What the exercise asks
Go through the entries below and pick out every line with "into".
== Segment start ==
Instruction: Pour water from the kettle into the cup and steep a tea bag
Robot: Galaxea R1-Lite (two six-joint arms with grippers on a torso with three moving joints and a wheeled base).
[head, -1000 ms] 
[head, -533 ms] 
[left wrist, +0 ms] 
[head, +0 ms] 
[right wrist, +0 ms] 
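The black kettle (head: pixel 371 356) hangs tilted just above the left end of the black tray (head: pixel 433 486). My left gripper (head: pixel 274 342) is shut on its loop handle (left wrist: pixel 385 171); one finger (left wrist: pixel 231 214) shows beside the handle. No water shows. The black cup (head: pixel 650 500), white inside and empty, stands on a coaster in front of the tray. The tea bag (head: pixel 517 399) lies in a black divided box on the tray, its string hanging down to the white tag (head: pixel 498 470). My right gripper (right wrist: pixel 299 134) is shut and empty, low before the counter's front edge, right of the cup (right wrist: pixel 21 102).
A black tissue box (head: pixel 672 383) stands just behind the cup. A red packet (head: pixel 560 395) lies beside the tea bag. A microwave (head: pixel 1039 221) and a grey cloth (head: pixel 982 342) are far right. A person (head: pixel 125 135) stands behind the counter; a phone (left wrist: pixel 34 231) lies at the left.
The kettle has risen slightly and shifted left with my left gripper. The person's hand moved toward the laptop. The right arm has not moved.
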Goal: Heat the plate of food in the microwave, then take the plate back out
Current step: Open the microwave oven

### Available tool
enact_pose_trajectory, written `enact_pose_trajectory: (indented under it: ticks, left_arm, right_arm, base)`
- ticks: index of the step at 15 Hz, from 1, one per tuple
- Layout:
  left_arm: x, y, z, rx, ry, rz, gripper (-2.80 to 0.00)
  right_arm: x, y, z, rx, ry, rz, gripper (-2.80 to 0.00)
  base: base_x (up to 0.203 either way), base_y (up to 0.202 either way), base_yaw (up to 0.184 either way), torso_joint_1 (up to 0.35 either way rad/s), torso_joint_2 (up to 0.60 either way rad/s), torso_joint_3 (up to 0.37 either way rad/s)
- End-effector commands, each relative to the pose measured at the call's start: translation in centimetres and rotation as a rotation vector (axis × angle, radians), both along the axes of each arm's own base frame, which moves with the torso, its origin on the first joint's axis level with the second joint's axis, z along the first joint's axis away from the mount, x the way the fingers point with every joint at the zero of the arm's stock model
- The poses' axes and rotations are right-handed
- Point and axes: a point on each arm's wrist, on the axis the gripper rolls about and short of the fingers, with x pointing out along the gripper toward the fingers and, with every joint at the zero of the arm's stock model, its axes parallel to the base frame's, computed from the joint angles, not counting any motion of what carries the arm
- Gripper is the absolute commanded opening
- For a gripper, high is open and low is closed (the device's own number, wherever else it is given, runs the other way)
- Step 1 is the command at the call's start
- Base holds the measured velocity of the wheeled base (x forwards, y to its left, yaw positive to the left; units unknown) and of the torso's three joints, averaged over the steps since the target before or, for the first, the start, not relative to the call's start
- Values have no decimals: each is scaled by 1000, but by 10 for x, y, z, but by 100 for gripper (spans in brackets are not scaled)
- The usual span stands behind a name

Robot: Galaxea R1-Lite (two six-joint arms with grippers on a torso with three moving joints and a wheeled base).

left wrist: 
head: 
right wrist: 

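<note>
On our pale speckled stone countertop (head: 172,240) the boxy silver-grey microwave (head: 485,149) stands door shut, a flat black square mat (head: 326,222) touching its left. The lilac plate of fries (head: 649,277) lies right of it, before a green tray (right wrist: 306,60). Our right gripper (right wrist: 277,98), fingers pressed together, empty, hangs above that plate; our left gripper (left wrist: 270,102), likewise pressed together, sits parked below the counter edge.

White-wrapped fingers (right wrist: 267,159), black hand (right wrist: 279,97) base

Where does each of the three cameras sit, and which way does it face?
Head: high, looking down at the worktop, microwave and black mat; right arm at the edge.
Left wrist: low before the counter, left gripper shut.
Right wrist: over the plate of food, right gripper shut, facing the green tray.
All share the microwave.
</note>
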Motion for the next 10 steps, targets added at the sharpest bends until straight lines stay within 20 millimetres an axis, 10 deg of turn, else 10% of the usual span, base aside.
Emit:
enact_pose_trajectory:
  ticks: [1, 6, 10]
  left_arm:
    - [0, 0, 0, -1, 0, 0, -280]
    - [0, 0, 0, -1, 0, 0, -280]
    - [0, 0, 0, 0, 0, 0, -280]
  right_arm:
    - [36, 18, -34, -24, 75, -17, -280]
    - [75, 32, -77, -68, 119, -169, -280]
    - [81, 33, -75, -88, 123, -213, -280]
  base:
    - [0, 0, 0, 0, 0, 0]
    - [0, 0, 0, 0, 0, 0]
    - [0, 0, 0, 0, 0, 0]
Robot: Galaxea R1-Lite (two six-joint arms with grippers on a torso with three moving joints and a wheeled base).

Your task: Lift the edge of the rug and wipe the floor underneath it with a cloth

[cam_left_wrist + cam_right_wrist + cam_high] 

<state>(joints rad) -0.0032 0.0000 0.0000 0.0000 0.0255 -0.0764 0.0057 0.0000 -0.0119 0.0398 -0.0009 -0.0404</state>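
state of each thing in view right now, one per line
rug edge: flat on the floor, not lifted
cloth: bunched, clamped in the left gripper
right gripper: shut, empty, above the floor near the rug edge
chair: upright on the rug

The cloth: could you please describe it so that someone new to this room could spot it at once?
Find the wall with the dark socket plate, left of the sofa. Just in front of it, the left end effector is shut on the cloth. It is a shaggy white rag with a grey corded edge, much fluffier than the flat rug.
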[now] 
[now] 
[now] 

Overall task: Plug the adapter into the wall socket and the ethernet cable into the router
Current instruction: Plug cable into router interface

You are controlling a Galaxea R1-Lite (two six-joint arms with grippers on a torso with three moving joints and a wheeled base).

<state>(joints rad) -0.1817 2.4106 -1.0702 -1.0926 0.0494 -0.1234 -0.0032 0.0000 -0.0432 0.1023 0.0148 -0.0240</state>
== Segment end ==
Solution to the problem
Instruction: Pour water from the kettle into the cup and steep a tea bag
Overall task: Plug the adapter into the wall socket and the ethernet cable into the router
Current instruction: Plug cable into router interface

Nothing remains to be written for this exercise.